As a consultant (ughh, that's hard one to swallow. I'm really a product person meaning I like scalable self-sustaining systems - not one-offs), I feel compelled to throw up a magic quadrant (you know, one of those matrixes that Gartner popularized).
I'll be honest and say this hasn't gelled yet. But imagine if you will two axes. On one, you have zero-sum and non-zero sum thinking. And in the other court, you have the divide between I/You and We thinking.
In regards to a question on outsourcing at the Outsource-Proof Your Career webinar, Daniel Pink more-or-less (my notes, not a transcript):
I don't see it as a zero-sum game. Sounds cheezy but everyone can grow together. Just because a job is created in India doesn't mean another isn't created here. It doesn't have to mean that Americans have to sink.
Guy Kawaski says (via Emergic.org via Steve Neiderhauser):
The only thing worse than a paranoid entrepreneur is a paranoid entrepreneur who talks to his dog.

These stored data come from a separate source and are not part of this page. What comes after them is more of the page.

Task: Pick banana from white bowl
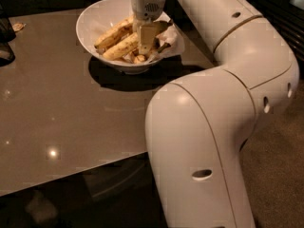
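The white bowl (91, 14) stands at the far side of the brown table. Two whole bananas lie side by side in it. The banana (119, 47), yellow with brown speckles, is the nearer one. A second whole banana (112, 34) lies just behind it. Short pieces (138, 58) lie at the bowl's bottom. My gripper (146, 41) reaches straight down into the bowl from above and is at the right end of the banana, hiding that end. Crumpled white paper (174, 38) lies at the bowl's right rim.
The brown table (71, 108) has its front edge low in the view and its right edge beside my arm. A dark object (5, 37) stands at the far left. A small scrap (18, 26) lies near it. My big white arm (213, 127) fills the right side.
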Motion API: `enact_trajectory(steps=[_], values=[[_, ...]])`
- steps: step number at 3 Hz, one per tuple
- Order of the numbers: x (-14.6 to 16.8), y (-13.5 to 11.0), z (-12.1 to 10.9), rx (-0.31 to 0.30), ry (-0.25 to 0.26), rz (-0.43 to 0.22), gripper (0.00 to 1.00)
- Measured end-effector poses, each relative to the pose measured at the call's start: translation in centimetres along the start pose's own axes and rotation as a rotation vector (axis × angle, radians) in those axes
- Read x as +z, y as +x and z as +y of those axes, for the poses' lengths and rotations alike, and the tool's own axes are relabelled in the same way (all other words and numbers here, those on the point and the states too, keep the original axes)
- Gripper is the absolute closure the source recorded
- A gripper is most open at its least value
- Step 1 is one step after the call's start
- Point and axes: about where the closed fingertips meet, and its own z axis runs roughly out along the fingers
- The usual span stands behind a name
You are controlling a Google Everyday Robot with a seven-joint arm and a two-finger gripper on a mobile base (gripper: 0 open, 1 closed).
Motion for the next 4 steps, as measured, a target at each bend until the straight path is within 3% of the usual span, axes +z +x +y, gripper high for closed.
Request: enact_trajectory(steps=[2, 3, 4], values=[[0.7, 0.6, 0.3, 0.007, -0.020, 0.001, 0.89], [0.7, 0.6, 0.3, 0.007, -0.020, 0.001, 1.00], [-0.9, 0.9, 0.0, 0.037, 0.036, -0.035, 1.00]])
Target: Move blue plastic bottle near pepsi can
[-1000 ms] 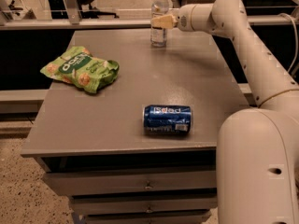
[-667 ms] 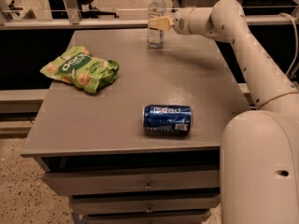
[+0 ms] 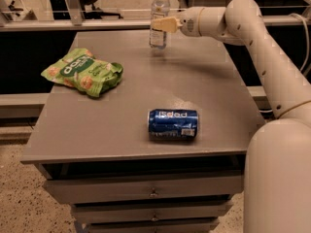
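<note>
One bottle (image 3: 158,38), one can (image 3: 173,124), one bag (image 3: 82,72)

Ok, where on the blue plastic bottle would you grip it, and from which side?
Grip the blue plastic bottle across its straight body at mid-height, coming in level from the view's right. It stands upright far back on the table, and the narrow capped neck offers less hold. The gripper is shut on it there.

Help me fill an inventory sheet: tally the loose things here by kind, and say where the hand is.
Bottles: 1, the blue plastic bottle, upright
Cans: 1, the pepsi can, on its side
Snack bags: 1, the green snack bag
Total: 3
The hand is closed on the bottle at the far edge of the table.
</note>
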Robot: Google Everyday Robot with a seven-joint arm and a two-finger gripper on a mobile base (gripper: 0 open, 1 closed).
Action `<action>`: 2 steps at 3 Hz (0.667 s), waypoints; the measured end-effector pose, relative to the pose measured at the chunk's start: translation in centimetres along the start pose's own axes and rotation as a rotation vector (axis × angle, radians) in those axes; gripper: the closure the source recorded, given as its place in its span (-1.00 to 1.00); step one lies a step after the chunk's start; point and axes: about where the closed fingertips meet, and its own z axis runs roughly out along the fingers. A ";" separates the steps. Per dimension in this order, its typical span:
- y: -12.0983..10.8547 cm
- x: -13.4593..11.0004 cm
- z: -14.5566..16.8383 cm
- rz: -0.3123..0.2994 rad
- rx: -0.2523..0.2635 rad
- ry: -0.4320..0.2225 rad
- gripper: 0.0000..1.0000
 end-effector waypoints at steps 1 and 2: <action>1.3 -0.7 -4.3 -0.090 0.019 0.061 1.00; 3.4 1.3 -10.8 -0.127 0.041 0.118 1.00</action>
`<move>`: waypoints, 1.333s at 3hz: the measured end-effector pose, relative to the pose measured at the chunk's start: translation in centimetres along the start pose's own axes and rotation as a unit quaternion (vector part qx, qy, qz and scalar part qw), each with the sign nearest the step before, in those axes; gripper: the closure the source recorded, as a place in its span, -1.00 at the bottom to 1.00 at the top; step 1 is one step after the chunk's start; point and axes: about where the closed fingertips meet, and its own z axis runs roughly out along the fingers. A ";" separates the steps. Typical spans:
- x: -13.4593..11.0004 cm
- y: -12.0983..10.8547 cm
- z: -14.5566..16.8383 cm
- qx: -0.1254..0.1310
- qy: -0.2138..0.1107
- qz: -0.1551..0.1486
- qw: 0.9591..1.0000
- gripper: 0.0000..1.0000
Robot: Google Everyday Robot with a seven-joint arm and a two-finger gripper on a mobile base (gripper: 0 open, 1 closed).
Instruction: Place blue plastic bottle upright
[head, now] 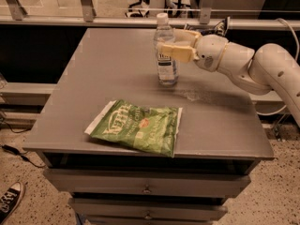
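The blue plastic bottle (167, 68) is a small clear bottle with a white cap and a pale label. It stands upright on the grey table (112, 64), at the back middle, with its base on the top. My gripper (168, 41) reaches in from the right and its cream fingers (178, 51) are closed around the bottle's upper body, just above the label. The white arm (248, 67) extends off to the right.
A green snack bag (137, 126) lies flat near the table's front edge, in front of the bottle. A metal railing (93, 20) runs behind the table. Drawers (145, 189) sit below the top. A shoe (9, 200) is on the floor at the lower left.
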 end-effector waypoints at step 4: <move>1.4 0.1 -2.5 0.009 0.017 -0.004 1.000 -0.95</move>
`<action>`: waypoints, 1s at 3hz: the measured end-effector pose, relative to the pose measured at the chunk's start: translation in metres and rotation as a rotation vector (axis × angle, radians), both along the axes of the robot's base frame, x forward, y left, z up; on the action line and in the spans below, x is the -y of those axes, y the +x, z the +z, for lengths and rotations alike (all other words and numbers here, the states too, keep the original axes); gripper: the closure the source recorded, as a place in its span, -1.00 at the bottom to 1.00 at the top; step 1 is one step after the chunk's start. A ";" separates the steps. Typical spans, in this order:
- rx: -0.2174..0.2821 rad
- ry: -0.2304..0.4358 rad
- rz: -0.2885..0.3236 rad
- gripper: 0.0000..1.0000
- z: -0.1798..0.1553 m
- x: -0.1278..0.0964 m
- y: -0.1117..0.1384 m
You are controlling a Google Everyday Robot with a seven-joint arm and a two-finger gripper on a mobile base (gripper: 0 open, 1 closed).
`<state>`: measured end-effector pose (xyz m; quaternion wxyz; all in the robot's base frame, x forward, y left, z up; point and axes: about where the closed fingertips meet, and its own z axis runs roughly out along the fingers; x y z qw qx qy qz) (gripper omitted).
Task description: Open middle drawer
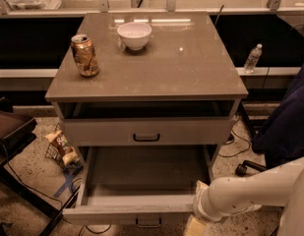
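The middle drawer (141,178) is pulled far out of the grey cabinet and shows a plain grey inside with nothing in it. Its front (127,214) faces the camera near the bottom edge, with the small dark bar handle (148,223) at its centre. My white arm (250,191) reaches in from the lower right. My gripper (195,226) is at the front right corner of the drawer, below the wrist, and is mostly cut off by the bottom edge. The drawer above (146,132) has a dark handle and stands slightly out.
A dented can (85,55) and a white bowl (135,35) stand on the cabinet top (181,68). A snack bag (60,146) lies on the floor at the left, by a dark chair (9,127). A water bottle (253,58) and a dark blue shape (289,117) are at the right.
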<state>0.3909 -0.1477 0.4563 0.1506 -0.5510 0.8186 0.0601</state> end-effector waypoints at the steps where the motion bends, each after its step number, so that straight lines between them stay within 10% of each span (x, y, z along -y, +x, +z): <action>1: 0.021 -0.088 0.017 -0.66 0.039 0.017 0.001; 3: 0.220 -0.149 0.264 0.45 0.123 -0.037 0.101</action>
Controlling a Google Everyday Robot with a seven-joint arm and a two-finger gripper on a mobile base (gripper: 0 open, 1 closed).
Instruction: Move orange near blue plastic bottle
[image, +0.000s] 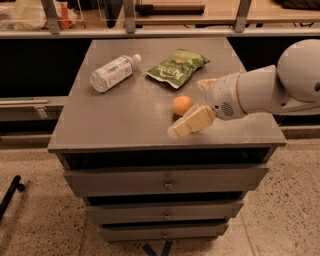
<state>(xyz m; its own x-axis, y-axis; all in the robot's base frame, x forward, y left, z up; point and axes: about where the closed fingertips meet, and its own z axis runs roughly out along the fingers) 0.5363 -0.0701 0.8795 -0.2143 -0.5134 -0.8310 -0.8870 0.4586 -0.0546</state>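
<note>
The orange (182, 105) lies on the grey cabinet top (125, 120), right of centre. The blue plastic bottle (113, 73) lies on its side at the back left, white cap pointing right, well apart from the orange. My gripper (188, 108) reaches in from the right, open and low over the top. One cream finger (192, 123) lies in front of the orange. The other finger (205, 83) is behind and to the right of it. The orange sits between them, not gripped.
A green crinkled snack bag (177, 66) lies at the back, just behind the orange and right of the bottle. The cabinet has drawers (167, 180) below its front edge. A shelf rail (150, 31) runs behind it.
</note>
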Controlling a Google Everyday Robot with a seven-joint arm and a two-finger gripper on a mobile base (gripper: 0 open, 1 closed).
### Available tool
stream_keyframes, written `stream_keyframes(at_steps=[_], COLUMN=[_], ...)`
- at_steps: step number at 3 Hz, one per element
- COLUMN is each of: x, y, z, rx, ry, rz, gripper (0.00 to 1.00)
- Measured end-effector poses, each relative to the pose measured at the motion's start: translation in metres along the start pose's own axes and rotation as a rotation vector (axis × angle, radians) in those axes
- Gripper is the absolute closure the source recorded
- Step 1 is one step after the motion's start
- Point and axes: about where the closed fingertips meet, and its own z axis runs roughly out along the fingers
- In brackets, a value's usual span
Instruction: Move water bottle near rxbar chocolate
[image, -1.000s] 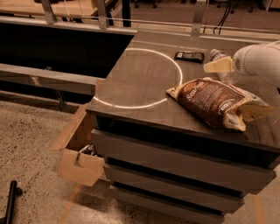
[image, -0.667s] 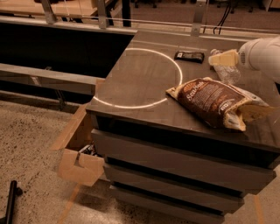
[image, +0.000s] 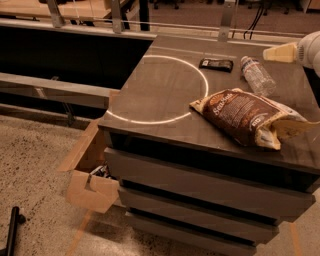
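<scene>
The water bottle (image: 257, 75) lies on its side on the dark table top, white cap toward the back, at the right rear. The rxbar chocolate (image: 216, 64), a small flat black bar, lies just left of the bottle with a small gap between them. My gripper (image: 281, 52) shows as a cream tip on the white arm at the right edge. It hangs above and to the right of the bottle and does not touch it.
A big brown-and-cream snack bag (image: 250, 117) lies in front of the bottle. A white ring (image: 150, 120) is marked on the table (image: 150, 90). A rail (image: 115, 30) runs along the back. An open cardboard box (image: 90, 185) stands on the floor at the left.
My gripper has moved up and to the right, away from the spot beside the bar. The water bottle, hidden behind it before, now lies in plain sight on the table.
</scene>
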Motion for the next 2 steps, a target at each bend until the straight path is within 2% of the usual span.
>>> stream_keyframes(at_steps=[1,2], x=[-0.0105,-0.0105], y=[-0.0388,-0.0387], z=[-0.0014,-0.0014], rx=[0.112,0.112], ry=[-0.014,-0.014], rz=[0.002,0.002], gripper=[0.0,0.0])
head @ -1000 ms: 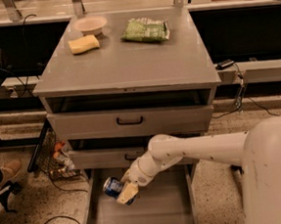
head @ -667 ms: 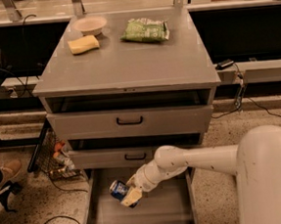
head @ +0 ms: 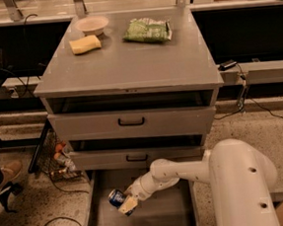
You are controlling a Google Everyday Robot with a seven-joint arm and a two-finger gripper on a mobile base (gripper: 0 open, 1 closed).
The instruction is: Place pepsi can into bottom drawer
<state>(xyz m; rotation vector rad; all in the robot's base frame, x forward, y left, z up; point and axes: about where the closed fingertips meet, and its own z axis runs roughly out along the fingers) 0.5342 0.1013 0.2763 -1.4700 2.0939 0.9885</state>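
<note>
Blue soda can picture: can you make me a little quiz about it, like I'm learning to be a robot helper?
1. True or false: the small blue metal pepsi can lies on the flat grey cabinet top.
2. Where is the robot's tool?
A) low over the open, wide grey bottom drawer, gripping the can
B) up on the cabinet top
C) on the floor beside the cabinet
3. Fill the gap: the crinkly chip bag on the cabinet top is coloured ____.

Key: 1 false, because the can is tilted in the tool above the drawer; 2 A; 3 green.
</note>
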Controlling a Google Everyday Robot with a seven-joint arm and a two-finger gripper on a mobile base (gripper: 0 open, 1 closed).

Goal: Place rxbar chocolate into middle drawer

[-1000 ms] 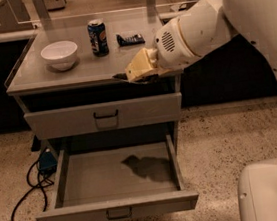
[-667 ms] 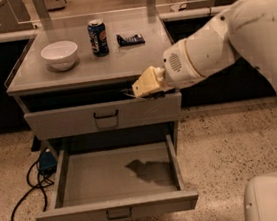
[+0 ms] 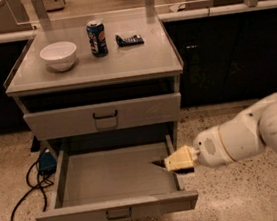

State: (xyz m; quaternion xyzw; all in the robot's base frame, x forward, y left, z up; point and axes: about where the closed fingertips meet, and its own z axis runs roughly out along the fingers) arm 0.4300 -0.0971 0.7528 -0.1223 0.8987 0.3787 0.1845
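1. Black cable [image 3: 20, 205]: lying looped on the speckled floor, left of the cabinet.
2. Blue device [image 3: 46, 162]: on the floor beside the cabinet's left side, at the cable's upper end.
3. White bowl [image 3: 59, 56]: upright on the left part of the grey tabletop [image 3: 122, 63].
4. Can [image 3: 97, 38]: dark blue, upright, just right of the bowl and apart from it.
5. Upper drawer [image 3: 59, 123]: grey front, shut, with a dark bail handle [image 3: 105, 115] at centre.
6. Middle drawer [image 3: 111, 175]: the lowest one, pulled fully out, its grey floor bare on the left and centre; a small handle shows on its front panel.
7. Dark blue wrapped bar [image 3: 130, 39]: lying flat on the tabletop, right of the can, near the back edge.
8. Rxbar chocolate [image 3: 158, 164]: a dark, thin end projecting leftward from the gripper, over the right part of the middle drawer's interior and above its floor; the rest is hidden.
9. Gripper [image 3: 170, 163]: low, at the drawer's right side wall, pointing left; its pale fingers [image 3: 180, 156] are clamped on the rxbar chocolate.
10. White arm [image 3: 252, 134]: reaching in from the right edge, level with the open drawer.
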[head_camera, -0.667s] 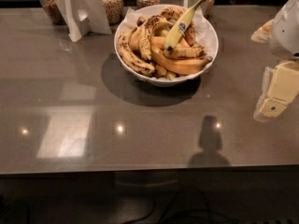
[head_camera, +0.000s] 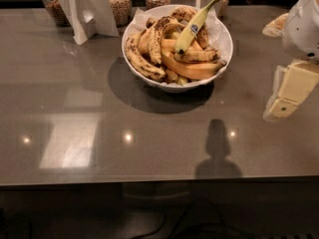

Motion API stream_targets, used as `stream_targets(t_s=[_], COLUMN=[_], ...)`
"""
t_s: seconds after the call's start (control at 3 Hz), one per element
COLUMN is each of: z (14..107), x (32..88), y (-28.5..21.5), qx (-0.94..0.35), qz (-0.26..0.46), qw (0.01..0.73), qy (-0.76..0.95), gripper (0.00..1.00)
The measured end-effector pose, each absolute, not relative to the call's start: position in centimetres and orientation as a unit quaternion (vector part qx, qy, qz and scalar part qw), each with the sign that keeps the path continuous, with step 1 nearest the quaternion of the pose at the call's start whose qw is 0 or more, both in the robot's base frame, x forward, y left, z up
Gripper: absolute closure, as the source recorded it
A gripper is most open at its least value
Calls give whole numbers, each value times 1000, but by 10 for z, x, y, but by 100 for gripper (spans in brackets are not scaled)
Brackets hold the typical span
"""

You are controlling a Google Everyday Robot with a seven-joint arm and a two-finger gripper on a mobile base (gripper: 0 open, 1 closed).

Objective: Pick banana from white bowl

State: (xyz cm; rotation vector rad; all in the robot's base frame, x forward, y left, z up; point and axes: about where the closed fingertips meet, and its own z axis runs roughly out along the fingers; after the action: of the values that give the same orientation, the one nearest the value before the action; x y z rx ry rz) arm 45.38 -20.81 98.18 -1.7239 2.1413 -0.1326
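The greenish-yellow banana [head_camera: 193, 26] with a small blue sticker lies on top of the pile in the white bowl [head_camera: 169, 86], its long green stem pointing up and to the back right. Under it are several brown-spotted yellow bananas [head_camera: 142, 59] and a plump orange-yellow banana [head_camera: 192, 69]. The bowl stands at the back middle of the grey table [head_camera: 99, 133]. My gripper [head_camera: 279, 111] hangs at the right edge of the view, pointing down above the table, to the right of the bowl and apart from it. It holds nothing.
Glass jars of grain [head_camera: 118, 4] and white card stands [head_camera: 87, 14] stand at the back left behind the bowl. A pale object [head_camera: 275, 26] lies at the back right, partly behind my arm [head_camera: 304, 24]. The table's front edge runs along the bottom.
The gripper has shifted very slightly to the left. The bowl and the bananas have not moved.
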Motion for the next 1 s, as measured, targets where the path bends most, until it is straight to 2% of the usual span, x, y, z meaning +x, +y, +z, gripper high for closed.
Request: stream_targets(t_s=[0.67, 1.0], z=[1008, 1017], x=[522, 556], y=[-170, -158], qx=[-670, -711], qz=[-84, -99], qw=[308, 331], qy=[670, 612], gripper=[0, 0])
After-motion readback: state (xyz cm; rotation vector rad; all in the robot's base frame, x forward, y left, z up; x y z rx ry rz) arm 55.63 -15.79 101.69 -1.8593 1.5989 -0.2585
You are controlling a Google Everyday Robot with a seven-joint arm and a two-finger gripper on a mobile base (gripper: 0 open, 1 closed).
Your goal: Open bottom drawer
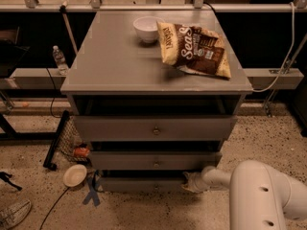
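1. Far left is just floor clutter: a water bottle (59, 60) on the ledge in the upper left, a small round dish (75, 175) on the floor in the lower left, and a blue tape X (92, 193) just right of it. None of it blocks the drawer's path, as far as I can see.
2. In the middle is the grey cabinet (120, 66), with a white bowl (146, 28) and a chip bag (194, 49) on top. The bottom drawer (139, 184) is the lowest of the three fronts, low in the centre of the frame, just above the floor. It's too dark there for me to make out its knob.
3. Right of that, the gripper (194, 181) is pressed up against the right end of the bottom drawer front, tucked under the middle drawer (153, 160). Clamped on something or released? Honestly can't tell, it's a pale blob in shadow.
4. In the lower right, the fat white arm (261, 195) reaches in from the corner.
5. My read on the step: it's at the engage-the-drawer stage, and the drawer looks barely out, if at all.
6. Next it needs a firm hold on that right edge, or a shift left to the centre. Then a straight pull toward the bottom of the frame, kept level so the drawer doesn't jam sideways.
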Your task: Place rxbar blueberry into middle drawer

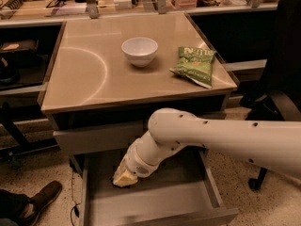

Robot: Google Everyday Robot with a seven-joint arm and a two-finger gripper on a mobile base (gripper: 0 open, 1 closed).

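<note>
My white arm reaches down from the right into the open middle drawer [188, 199], a plain grey metal box pulled out below the counter. My gripper [123, 178] hangs low over the left part of the drawer floor, its pale tip close to the floor. The rxbar blueberry is hidden; I see no dark wrapper in the drawer or on the counter.
A white bowl [139, 51] and a green chip bag [194, 66] lie on the beige counter [89, 79]. The top drawer front [94, 138] stands slightly out above the open drawer. A shoe [40, 199] is at the lower left, a dark chair [282, 79] at the right.
</note>
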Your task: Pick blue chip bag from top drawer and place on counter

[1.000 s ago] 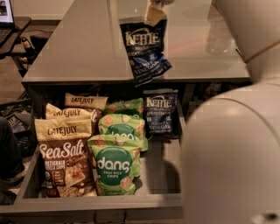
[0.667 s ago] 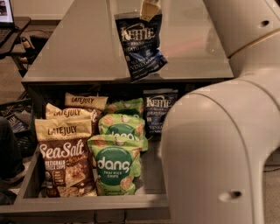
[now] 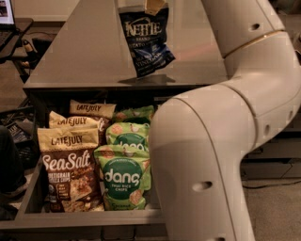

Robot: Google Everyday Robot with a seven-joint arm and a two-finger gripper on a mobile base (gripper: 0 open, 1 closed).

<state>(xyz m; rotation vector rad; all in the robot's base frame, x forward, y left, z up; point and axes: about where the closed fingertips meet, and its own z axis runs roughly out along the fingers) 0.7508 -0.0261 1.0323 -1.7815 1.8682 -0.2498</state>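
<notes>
The blue chip bag [image 3: 146, 40], dark navy with white "KETTLE" lettering, hangs tilted above the counter [image 3: 80, 52], casting a shadow near the counter's front edge. My gripper [image 3: 154, 4] is at the top edge of the view, shut on the bag's top edge; only a beige fingertip shows. The top drawer [image 3: 84, 219] stands open below the counter, holding snack bags. My white arm [image 3: 221, 141] covers the drawer's right part, so the second Kettle bag is hidden.
In the drawer lie several Late July bags [image 3: 70, 164] on the left and green dang bags [image 3: 123, 181] in the middle. A laptop [image 3: 5, 12] sits on a dark side table at the far left. Cables lie on the floor to the right.
The arm has swung left across the view and now hides the second Kettle bag in the drawer. The held bag has risen a little over the counter.
</notes>
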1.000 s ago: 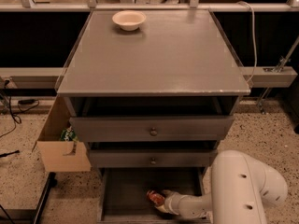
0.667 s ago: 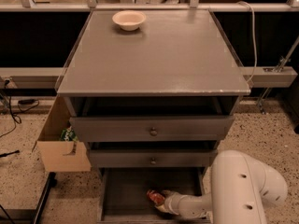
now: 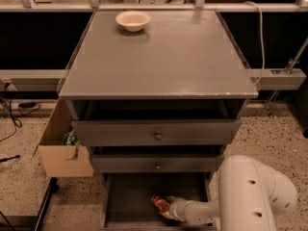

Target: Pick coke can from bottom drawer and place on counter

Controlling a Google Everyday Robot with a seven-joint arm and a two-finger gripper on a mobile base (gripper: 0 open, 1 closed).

There is much more to gain, feedback, connections, opened doors by freely discussing your idea than there is to lose. If simply discussing your idea makes it indefensible, you don't have much of an idea in the first place.
And if you dig into these concepts of non-zero and "we" thinking (for examples of 'We' thinking, check out The Art of Possibility), which is beyond the scope of this post as I gotta get back to work but I will follow-up in future, it explains why there is a philsophical gulf in understanding. Why some people hang onto command-and-control hierarchies as if their lives depended on it while others advocate decentralized, wisdom of the crowds structures. Why some broadcast unilateral positioning messages and others glimpse the future is conversational and participatory. Why some guard 'secrets' and other share freely. Why some believe someone has to lose in order for another to gain.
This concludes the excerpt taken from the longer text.